Whichever variety you choose, make sure to keep an eye on the water. Cilantro likes moist soil, but not wet feet. Let the top inch of soil dry out before watering again. And be sure to fertilize every few weeks with a liquid fertilizer designed for herbs.
Mint is a versatile herb that can be used in a wide variety of dishes, from savory to sweet. It’s also relatively easy to grow, making it a great choice for indoor gardening.
There are many different varieties of mint, but some of the most popular include spearmint, peppermint, and chocolate mint.
All of these varieties can be easily grown indoors with just a little bit of effort. Mint prefers cool, moist conditions, so it’s best to keep it in a spot that receives indirect sunlight. Water the plant regularly, but be sure to allow the soil to dry out between watering.
When it comes time to harvest the mint leaves, simply snip them off with a pair of scissors. And that’s all there is to growing mint indoors!
Sage is a perennial herb that is native to the Mediterranean. It is often used in cooking as a seasoning for chicken, turkey, and fish. Sage can also be used to make tea. The leaves are used to flavor soups, stews, and sauces. In some cultures, sage is burned as a ceremonial incense.
Sage grows best in full sun and well-drained soil. It is drought tolerant and does not require a lot of water.
When growing sage indoors, it is important to provide plenty of sunlight and to keep the soil moist but not wet. Sage can be propagated by seed, cuttings, or division. The best time to sow sage seed is in the spring.
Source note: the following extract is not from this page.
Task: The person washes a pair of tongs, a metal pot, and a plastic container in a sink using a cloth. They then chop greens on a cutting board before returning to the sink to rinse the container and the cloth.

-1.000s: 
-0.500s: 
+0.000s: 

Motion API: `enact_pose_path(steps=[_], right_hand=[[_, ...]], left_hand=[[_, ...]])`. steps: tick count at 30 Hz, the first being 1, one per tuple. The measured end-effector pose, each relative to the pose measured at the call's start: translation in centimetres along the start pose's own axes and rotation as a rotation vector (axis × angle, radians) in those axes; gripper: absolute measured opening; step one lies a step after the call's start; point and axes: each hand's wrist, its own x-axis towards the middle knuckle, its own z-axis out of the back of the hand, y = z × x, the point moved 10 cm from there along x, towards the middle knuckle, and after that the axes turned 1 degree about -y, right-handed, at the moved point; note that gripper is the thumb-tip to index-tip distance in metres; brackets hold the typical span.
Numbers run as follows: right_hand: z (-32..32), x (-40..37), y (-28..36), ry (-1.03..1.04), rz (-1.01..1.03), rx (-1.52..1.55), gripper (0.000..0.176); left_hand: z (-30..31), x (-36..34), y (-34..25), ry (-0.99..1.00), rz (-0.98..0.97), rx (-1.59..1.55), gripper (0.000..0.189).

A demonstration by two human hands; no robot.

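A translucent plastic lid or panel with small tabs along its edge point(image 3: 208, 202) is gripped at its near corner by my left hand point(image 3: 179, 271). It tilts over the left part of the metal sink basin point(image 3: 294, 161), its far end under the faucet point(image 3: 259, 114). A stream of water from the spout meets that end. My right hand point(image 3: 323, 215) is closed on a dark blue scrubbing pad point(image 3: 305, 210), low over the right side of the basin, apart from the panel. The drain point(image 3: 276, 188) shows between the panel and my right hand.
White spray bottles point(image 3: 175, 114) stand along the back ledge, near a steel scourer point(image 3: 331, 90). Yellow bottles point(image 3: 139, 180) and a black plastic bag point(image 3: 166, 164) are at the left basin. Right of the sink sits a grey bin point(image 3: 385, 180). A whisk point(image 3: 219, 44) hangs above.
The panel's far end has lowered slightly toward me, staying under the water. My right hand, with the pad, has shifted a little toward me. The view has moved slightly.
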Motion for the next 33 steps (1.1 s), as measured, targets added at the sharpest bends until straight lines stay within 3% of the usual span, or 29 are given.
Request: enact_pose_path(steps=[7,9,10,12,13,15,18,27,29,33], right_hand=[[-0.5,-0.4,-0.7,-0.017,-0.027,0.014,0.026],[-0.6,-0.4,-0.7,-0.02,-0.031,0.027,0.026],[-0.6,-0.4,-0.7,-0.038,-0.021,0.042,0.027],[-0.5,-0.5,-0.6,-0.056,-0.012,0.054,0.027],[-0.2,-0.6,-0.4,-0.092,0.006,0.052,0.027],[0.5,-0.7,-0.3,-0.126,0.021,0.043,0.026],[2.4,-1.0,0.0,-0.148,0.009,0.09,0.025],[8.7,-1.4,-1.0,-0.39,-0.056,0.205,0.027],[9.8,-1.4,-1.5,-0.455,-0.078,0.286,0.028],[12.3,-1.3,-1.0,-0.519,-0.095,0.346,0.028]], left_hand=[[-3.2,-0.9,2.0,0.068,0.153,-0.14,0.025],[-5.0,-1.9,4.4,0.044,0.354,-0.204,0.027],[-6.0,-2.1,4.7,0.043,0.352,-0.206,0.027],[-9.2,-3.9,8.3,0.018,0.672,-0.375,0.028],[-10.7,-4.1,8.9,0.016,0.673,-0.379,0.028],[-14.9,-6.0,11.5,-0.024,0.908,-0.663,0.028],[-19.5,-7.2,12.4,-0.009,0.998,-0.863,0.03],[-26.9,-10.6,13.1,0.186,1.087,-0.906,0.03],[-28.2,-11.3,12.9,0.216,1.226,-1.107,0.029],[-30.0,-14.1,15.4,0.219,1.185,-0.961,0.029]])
The most common sage varieties are common sage (Salvia officinalis), garden sage (Salvia nemorosa), and purple sage (Salvia officinalis ‘Purpurascens’).
While bay (Laurus nobilis), also known as bay laurel, is commonly found in the kitchen, this fragrant herb can also make a lovely houseplant. Bay grows best in bright, indirect light but can tolerate some direct sunlight.
Keep the soil moist but not soggy, and fertilize monthly during the growing season. When choosing a bay plant for your home, look for a dwarf variety such as ‘Miniature’ or ‘Petite.’
These compact plants are better suited to indoor growth than the more common trees. With proper care, your bay plant will thrive indoors for many years.
Myrtle can be grown indoors or outdoors, and it comes in a range of colors including green, blue, and purple. While it is relatively easy to grow, there are a few things to keep in mind if you want to achieve the best results.
First, myrtle prefers a well-lit location but should not be placed in direct sunlight. Second, the soil should be kept moist but not wet. Finally, it is important to prevent the leaves from getting too dry by misting them regularly with water. With proper care, myrtle makes an excellent addition to any garden.
There are a number of different varieties of myrtle, so you can choose the one that best suits your needs. Some of the most popular varieties include ‘Myrtis’, ‘Lilacina’, and ‘Nanum’.
Chervil (Anthriscus cerefolium) is a delicate annual herb in the parsley family. Also known as gourmet’s parsley, it has a light, delicate flavor with a hint of anise and is often used to garnish soups and salads.
Chervil is fairly easy to grow, and makes an attractive addition to any kitchen windowsill garden. The best varieties of chervil seeds to grow indoors are ‘Fernleaf’, ‘Fine Leaf’, and ‘Tender’.
These varieties are compact and slow-bolting, meaning they will produce leaves for longer before going to seed.
When growing chervil indoors, be sure to plant it in a jar with good drainage and give it plenty of sunlight. You may want to put a saucer beneath the pot for when you water. Water it regularly, but be sure not to over-water, as this can cause the roots to rot.
Large-flowered geraniums are among the most popular indoor varieties, with large blossoms in a wide variety of colors. No matter which variety you choose, geraniums are relatively easy to care for indoors.
They prefer bright, indirect sunlight and well-drained soil. Water them when the top few inches of soil are dry, and fertilize them every few weeks during the growing season.
Marjoram (Origanum majorana) is a perennial herb in the mint family that is often used in culinary dishes. While it is typically grown outdoors, certain varieties can also be successfully grown indoors.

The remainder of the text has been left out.